The Minister of Economy and Finance, Max Tonela, said on Thursday (16) that the medium-term economic outlook for the country is positive, admitting, however, that there are risks associated with the war in Cabo Delgado, natural disasters and debt levels.
“The medium-term outlook is positive, but subject to various risks, above all due to the challenges associated with terrorist action in northern Cabo Delgado and natural disasters caused by climate change, which put pressure on the country’s fiscal space and level of indebtedness,” said Max Tonela, during the seminar “Resilient Mozambique, Recent Milestones in the Development of Fiscal and Financial Capacity”, organised by the International Monetary Fund (IMF) in Maputo.
For the government official, although the internal and external challenges the country has been facing have conditioned the pace of development, the reforms that the Executive has adopted seek to stabilise the macroeconomic situation.
“The most recent macroeconomic indicators show that our economy is showing a strong trend of recovery, reaching growth of 4.1 per cent in 2022, with growth of around 6 per cent projected for this year,” added Tonela, stressing that the “successful implementation” of structural reforms in Mozambique is vital for the country’s sustainable development, with improving transparency and public debt management being one of the priorities.
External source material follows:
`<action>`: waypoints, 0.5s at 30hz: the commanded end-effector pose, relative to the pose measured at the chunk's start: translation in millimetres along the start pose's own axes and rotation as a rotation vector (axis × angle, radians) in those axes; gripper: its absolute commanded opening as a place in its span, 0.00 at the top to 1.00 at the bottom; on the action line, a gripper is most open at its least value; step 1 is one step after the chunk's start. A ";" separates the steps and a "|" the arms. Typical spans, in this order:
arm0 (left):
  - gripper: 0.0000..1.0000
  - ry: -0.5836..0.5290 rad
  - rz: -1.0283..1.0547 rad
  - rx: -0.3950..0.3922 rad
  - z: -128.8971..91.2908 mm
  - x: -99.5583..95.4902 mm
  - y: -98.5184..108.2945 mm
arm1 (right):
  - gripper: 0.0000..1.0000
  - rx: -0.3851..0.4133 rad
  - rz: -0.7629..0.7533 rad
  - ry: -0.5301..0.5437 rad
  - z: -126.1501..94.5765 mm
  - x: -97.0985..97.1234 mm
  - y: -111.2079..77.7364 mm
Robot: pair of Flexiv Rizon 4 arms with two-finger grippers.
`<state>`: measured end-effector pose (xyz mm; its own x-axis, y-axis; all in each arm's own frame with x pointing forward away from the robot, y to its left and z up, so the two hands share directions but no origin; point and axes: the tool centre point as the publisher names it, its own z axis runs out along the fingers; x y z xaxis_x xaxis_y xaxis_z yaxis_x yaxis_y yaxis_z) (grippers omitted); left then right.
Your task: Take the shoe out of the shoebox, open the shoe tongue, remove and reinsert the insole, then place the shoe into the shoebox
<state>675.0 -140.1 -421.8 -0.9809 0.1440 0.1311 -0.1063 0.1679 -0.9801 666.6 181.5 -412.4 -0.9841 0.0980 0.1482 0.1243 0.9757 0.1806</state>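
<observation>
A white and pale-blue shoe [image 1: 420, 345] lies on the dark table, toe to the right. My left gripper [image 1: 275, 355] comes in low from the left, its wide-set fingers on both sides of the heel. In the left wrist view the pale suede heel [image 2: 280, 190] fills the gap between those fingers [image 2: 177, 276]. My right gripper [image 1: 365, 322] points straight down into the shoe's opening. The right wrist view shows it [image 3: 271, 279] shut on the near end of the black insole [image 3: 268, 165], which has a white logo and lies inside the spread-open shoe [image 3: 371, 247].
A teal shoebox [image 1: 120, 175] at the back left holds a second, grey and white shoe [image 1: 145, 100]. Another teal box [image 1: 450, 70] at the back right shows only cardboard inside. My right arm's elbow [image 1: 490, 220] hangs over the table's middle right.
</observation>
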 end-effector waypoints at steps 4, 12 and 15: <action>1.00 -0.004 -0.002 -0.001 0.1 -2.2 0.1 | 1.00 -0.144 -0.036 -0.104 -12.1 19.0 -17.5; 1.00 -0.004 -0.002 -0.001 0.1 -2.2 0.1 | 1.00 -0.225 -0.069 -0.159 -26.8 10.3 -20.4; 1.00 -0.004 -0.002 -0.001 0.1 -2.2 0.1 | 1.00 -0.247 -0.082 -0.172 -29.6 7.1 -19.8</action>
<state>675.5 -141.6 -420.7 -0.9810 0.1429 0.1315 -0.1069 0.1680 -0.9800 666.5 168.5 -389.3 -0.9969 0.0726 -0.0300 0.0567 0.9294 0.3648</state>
The Swiss ambassador to Mozambique, Alain Gaschen, also pointed to progress in the reforms adopted, considering that the country is “stabilising” and gaining confidence for the eventual return of other international partners to direct support for the State Budget (OE).
Switzerland was among several international partners that suspended direct financial aid to the State Budget after the hidden debts scandal seven years ago, and has focused on one-off financial aid in the context of specific disasters and emergency situations.